薬には大きな効果が期待できるという点があります。
ですが、免疫に直接作用する薬もあるので免疫力低下は避けられず身体の抵抗力は弱くなります。
磁気治療を行う事で、身体のコンディションが整い身体全体の機能が上がるので生活水準の改善にも繋がります。
治療における基礎治療

治療の中で睡眠や栄養、局所の安静、また冷えや湿気から身体を守るなどの自身が行う基礎療法も非常に大事です。
これらの基礎療法は薬や他の治療の効果を十分に引き出す為の土台であり、身体の機能維持や免疫バランスの調整に繋がります。
また、基礎療法をしっかり行う事で自身の病気に対する不必要な不安は解消されていくものです。

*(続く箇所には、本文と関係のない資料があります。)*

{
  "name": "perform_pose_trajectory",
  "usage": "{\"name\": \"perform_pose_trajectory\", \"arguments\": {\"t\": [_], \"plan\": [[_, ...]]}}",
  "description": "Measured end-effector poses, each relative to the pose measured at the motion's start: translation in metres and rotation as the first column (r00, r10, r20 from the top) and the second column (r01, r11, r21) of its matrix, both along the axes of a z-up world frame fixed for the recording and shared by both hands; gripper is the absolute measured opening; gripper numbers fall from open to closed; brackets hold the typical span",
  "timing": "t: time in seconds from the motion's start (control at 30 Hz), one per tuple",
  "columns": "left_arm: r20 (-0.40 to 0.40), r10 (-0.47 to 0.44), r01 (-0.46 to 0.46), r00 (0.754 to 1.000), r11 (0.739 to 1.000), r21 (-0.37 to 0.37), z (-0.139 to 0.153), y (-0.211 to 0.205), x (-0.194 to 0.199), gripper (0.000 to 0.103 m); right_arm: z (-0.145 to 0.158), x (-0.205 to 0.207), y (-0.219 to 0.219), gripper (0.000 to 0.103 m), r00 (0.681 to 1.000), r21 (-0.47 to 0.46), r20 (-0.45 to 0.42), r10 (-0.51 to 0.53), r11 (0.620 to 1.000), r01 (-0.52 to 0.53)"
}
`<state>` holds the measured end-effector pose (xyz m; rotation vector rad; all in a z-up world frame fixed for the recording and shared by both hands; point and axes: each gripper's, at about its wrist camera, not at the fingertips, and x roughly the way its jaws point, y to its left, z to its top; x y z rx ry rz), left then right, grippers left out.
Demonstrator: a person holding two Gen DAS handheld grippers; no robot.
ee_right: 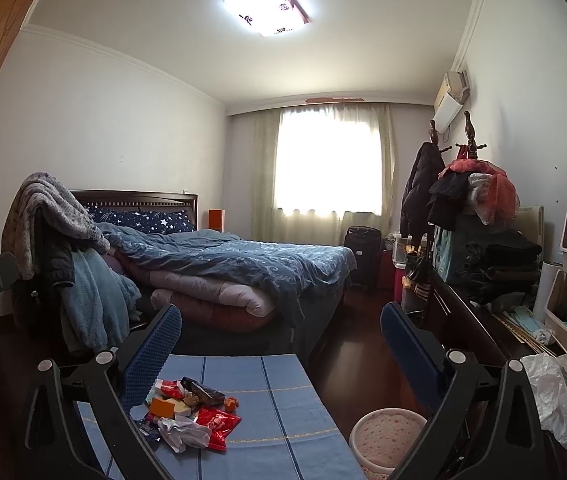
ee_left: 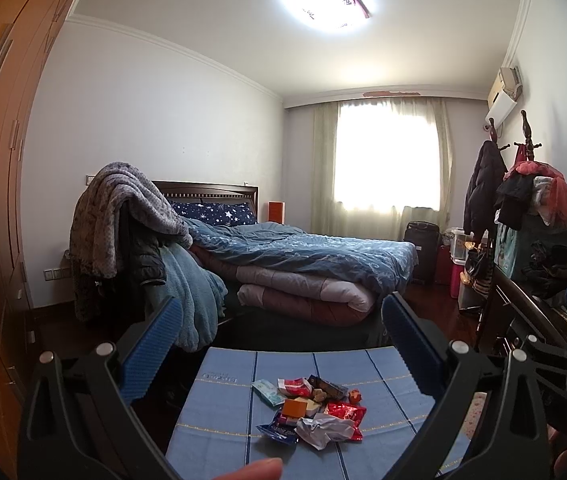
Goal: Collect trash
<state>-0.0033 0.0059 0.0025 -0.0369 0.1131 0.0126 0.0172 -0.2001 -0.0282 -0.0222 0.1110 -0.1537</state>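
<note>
Both the left hand-held gripper (ee_left: 281,330) and right hand-held gripper (ee_right: 281,330) hang spread wide, holding nothing, above the wrappers (ee_left: 311,412).

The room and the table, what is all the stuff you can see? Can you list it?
Trash pile: one heap of wrappers, red, blue, white, orange, in the middle of the table.
Crumpled paper: one, white, at the near edge of the pile.
Table: one, blue striped cloth, nearest the cameras.
Bin: one, pink, on the floor right of the table.
Plastic bag: one, white, far right.
Bed: one, blue quilt, behind the table.
Suitcase: one, black, under the window.
Coat rack: one, dark wood, hung with clothes, by the right wall.
Left gripper: open, blue pads, above the table.
Right gripper: open, blue pads.
</note>
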Motion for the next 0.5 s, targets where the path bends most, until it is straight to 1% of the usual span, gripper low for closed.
{"name": "perform_pose_trajectory", "arguments": {"t": [0.5], "plan": [[-0.005,0.004,-0.004,1.000,1.000,0.003,0.0007,-0.0013,-0.0018,0.100,-0.0042,0.0034,-0.0002,0.099,1.000,0.004,-0.009,0.006,1.000,-0.006]]}}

病気の知識を持つ事で、様々な事態に置いて賢い判断ができるようになります。
自身だけでなく周囲の方の理解とサポートがとても重要になってきます。
関節リウマチを発症すると病気や薬の影響で些細な事が体への負担に繋がり、感染症を招く事があるので日常生活で出来る感染予防も大切です。
リウマチの薬物治療の進歩と安全性における問題点

リウマチに関わらず、薬には副作用がつきものです。
しかし、リウマチの治療薬はその開発と積極的な治療で関節破壊や機能障害の抑制において、飛躍的な進歩をもたらしたといわれています。
一方で免疫抑制下で増加している副作用に対しては、治療時のヒアリングとコントロールが必須であるといわれており、防げない副作用です。
そして、人により薬の効果の有無や副作用や医療費などの理由で満足な治療を受けられない事もあります。
そのような人が受けられる新しい治療法の開発も必要だといわれています。
今後は治療法や治療選択にあたりその人に適した医療をスムーズに受けられる事が課題なのではないでしょうか。